As outlined above, parasite infections often consist of multiple parasite genotypes. In many cases, such mixed infections can contain parasites that are sensitive and those that are resistant to anti-parasitic drugs. Because parasites in mixed infections have to compete with each other for limited resources (see above), it can be expected that drug-resistant strains do not produce as many offspring and do not obtain as much transmission when competing with other strains than if they infected a host alone. Interestingly, if this is the case, then it can also be expected that the removal of drug-sensitive strains through the use of drugs removes this competition. This, in turn, could result in an increase in growth and transmission of the drug-resistant strain, and thereby aid in its spread through a population.

Using the rodent malaria parasite Plasmodium chabaudi in laboratory mice, we carried out a number of experiments that confirm this notion: drug-resistant strains suffer from competition by drug-sensitive strains; and when these sensitive strains are removed with drugs, the resistant strain grows to high numbers and infects more mosquitoes.

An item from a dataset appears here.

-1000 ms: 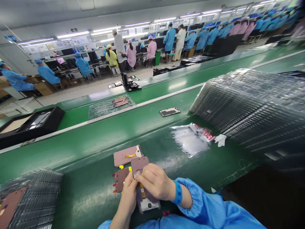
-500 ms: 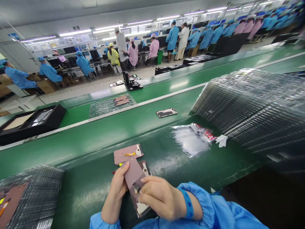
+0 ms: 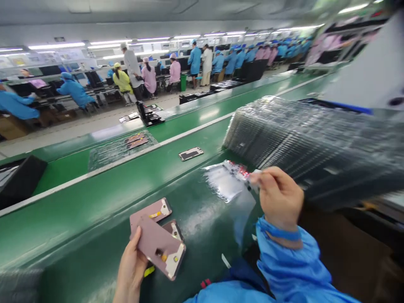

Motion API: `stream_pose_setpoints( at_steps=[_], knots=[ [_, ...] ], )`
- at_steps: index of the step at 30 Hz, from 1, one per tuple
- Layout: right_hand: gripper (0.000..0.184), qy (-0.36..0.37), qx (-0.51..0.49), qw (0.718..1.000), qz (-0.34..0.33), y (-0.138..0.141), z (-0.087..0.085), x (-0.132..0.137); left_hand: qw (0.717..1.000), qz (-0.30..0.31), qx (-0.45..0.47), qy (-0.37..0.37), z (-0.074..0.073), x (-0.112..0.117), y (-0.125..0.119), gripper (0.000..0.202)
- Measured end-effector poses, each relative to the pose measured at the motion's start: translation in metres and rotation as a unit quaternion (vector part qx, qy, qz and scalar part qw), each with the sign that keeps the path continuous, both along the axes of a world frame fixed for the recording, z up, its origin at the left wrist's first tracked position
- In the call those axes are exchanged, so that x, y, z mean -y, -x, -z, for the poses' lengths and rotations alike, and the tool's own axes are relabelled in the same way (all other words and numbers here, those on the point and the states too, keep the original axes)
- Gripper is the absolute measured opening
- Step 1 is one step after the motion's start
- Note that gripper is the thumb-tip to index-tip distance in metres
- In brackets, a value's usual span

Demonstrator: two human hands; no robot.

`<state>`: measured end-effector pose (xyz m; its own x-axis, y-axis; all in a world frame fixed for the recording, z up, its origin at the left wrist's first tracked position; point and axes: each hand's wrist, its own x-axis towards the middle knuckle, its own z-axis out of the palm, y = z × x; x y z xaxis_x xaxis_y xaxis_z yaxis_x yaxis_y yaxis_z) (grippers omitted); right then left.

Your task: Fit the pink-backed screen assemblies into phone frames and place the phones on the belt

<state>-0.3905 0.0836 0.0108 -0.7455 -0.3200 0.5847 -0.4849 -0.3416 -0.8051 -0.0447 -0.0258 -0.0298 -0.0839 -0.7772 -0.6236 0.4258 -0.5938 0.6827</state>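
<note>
My left hand (image 3: 131, 269) holds a pinkish-brown phone screen panel (image 3: 159, 246) by its near edge, low over the green bench. Two similar panels (image 3: 151, 211) lie flat just beyond it. My right hand (image 3: 279, 195) is off to the right, its fingers pinched on a clear protective film (image 3: 244, 202) that hangs down from them. It hovers at the pile of clear films with red tabs (image 3: 225, 179). Both forearms wear blue sleeves.
A tall leaning stack of clear plastic trays (image 3: 303, 139) fills the right side. A single phone panel (image 3: 191, 153) rides on the green conveyor belt (image 3: 94, 185). A clear tray with panels (image 3: 121, 147) and a black fixture (image 3: 148, 114) lie beyond. Many workers sit at far benches.
My right hand left the panel and swung right to the film pile, with a clear film now in its fingers. My left hand alone keeps the panel. The camera turned right.
</note>
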Motion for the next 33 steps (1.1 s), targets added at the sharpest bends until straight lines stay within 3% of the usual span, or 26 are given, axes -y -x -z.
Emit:
stream_pose_setpoints(
  at_steps=[3,6,9,12,14,16,19,21,22,23,24,26,28,30,32,33],
  knots=[
    [0.039,-0.109,0.029,0.993,0.032,0.063,0.011,0.026,1.0,-0.004,0.019,0.016,-0.014,-0.001,-0.006,0.023],
    [0.041,-0.196,0.026,0.98,0.037,0.107,0.036,0.049,0.999,0.026,0.025,0.028,-0.035,-0.006,-0.006,0.032],
    [0.027,-0.282,0.011,0.957,0.059,0.123,0.061,0.064,0.999,0.035,0.012,0.035,-0.055,-0.011,0.0,0.038],
    [0.014,-0.33,-0.014,0.939,0.098,0.119,0.073,0.068,0.999,0.012,0.0,0.038,-0.062,-0.012,0.005,0.033],
    [0.029,-0.337,-0.03,0.935,0.107,0.108,0.073,0.069,0.999,-0.003,-0.001,0.034,-0.059,-0.008,0.006,0.025],
    [0.042,-0.339,-0.044,0.938,0.058,0.086,0.069,0.072,0.999,-0.001,-0.004,0.032,-0.053,-0.005,0.007,0.02],
    [0.041,-0.358,-0.066,0.918,-0.157,0.027,0.062,0.073,0.999,0.029,-0.012,0.04,-0.042,-0.001,0.012,0.024],
    [0.048,-0.371,-0.081,0.863,-0.334,-0.023,0.057,0.068,0.997,0.052,-0.01,0.05,-0.036,-0.001,0.017,0.03],
    [0.058,-0.372,-0.081,0.821,-0.425,-0.048,0.054,0.064,0.997,0.059,-0.007,0.057,-0.034,-0.002,0.021,0.033],
    [0.071,-0.371,-0.049,0.748,-0.549,-0.071,0.052,0.061,0.996,0.064,-0.004,0.065,-0.031,-0.002,0.024,0.036],
    [0.08,-0.367,-0.024,0.703,-0.609,-0.09,0.049,0.058,0.995,0.071,-0.002,0.073,-0.029,-0.003,0.026,0.04],
    [0.072,-0.367,-0.006,0.687,-0.628,-0.117,0.046,0.055,0.992,0.092,0.002,0.086,-0.026,-0.004,0.029,0.049],
    [0.049,-0.368,0.002,0.709,-0.601,-0.13,0.045,0.056,0.988,0.097,0.023,0.12,-0.023,-0.005,0.028,0.056],
    [0.033,-0.365,0.007,0.736,-0.57,-0.132,0.045,0.059,0.97,0.052,0.107,0.214,-0.019,-0.006,0.024,0.063],
    [0.029,-0.364,0.001,0.766,-0.53,-0.13,0.046,0.061,0.909,0.007,0.245,0.336,-0.017,-0.008,0.02,0.068],
    [0.029,-0.364,-0.002,0.779,-0.511,-0.13,0.046,0.061,0.871,0.02,0.305,0.386,-0.016,-0.011,0.019,0.069]
  ],
)
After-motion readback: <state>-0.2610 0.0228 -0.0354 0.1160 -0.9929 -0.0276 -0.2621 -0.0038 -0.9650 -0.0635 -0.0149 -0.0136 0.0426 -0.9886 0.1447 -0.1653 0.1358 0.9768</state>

Indeed, with our colleagues at the University of Edinburgh we found that in some cases the resistant strains may grow to even higher numbers than they would have done on their own. In contrast, in experiments where we used sub-curative drug doses (which reduced but did not remove the drug-sensitive strain), we found that drug-resistant parasites still suffered from competition, and did not grow to high numbers inside the host. These results are significant, because they suggest that the removal of competition through drugs greatly contributes to the spread of drug resistance. This work also suggests that sub-curative drug treatment – which reduces disease symptoms, but does not clear infections – could aid in slowing down the spread of drug resistance. We are currently exploring ways in which to follow up this work in human malaria.

 

 
Mouse red blood cells infected with malaria parasites.